The validity of the Eighteenth Amendment (seven litigations being


heard together) was argued on March 8, 1920, and for several days
thereafter.
As we are not concerned with the meaning of the second section
of the Amendment or with the validity of the Volstead Act (passed by
Congress under the grant of said section) except as the validity of
the Act depends upon the validity of the Amendment, we shall make
no mention of either.
The Court announced its decision, in all the litigations, on June 7,
1920. Somewhat to the amazement of the country, but (in our
humble opinion even at the time) very wisely, the Court refused to
write any opinion whatever. Nothing could more certainly settle that
the Court determined no question except the specific questions
presented by those who challenged validity. That we may be certain
that the Court neither heard nor considered nor passed upon the real
and the invincible challenge to the existence of the supposed new
national Article, we will let the Court, in its own words, state exactly
just what were the four propositions, advanced against validity, and
state the simple fact that it negatived each of those four propositions.
Thus, in an impressive manner, we shall acquire our own knowledge
that the fifth conclusion, which later we shall state, is but the
conclusion of fact that nothing, in the four propositions negatived,
impairs the validity of the supposed Article.
Mr. Justice Van Devanter announced the conclusions of the
Court.
Power to amend the Constitution was reserved by Article V,
which reads:...
(As we have been in the conventions which made it, we know it.)
The text of the Eighteenth Amendment, proposed by
Congress in 1917 and proclaimed as ratified in 1919, 40 Stat.
1050, 1941, is as follows:...
(The text of the first two sections is quoted on page 465 herein.)
We are here concerned with seven cases involving the
validity of that Amendment and of certain general features of
the National Prohibition Law, known as the Volstead Act, c.
83, 41 Stat. 305, which was adopted to enforce the
Amendment. The relief sought in each case is an injunction
against the execution of that act.... The cases have been
elaborately argued at the bar and in printed briefs; and the
arguments have been attentively considered, with the result
that we reach and announce the following conclusions on the
questions involved:
1. The adoption by both houses of Congress, each by a two
thirds vote, of a joint resolution proposing an amendment to
the Constitution sufficiently shows that the proposal was
deemed necessary by all who voted for it. An express
declaration that they regarded it as necessary is not essential.
None of the resolutions whereby prior amendments were
proposed contained such a declaration.
2. The two thirds vote in each house which is required in
proposing an amendment is a vote of two thirds of the
members present—assuming the presence of a quorum—and
not a vote of two thirds of the entire membership, present and
absent. Missouri Pacific Ry. Co. v. Kansas, 248 U. S. 276.
3. The referendum provisions of state constitutions and
statutes cannot be applied, consistently with the Constitution
of the United States, in the ratification or rejection of
amendments to it. Hawke v. Smith, ante, 221.
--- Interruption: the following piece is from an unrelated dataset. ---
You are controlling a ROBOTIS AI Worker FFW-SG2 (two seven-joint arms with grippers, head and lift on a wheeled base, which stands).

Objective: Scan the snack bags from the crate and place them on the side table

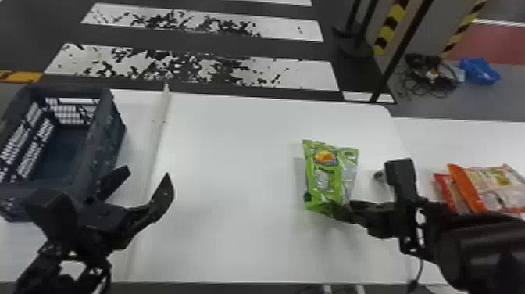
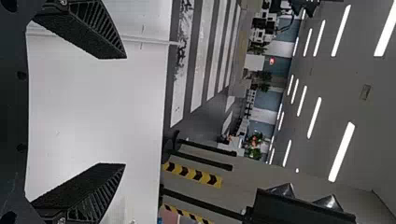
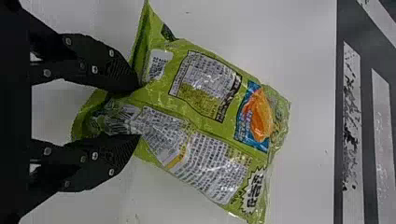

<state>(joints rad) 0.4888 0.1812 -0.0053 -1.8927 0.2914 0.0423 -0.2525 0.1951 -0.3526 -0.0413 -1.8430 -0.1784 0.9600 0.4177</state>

4. The prohibition of the manufacture, sale, transportation,
importation and exportation of intoxicating liquors for
beverage purposes, as embodied in the Eighteenth
Amendment, is within the power to amend reserved by Article
V of the Constitution. (National Prohibition Cases, 253, U. S.
350, 384.)
We are not interested in the first two propositions which the Court
negatived. They were that the Congress resolution should have said
that two thirds of Congress deemed it necessary to propose the
Amendment and that the proposals should have been made by two
thirds of the entire membership of the House instead of two thirds of
a quorum in each House. These are trifling and unimportant matters
when over one hundred million Americans seek to learn when they
ceased to be citizens of America and became absolute “subjects” of
governments in America.
The third proposition negatived has naught to do with ourselves,
the citizens of America. It deals only with the rights of some state
citizens as such, where their state constitution has a referendum
provision. For our protection against usurpation by any government
of our own reserved rights or powers, we look to our own American
Constitution. We have lived through its making with the Americans
who made it to secure individual liberty of themselves and their
posterity, ourselves, the citizens of America.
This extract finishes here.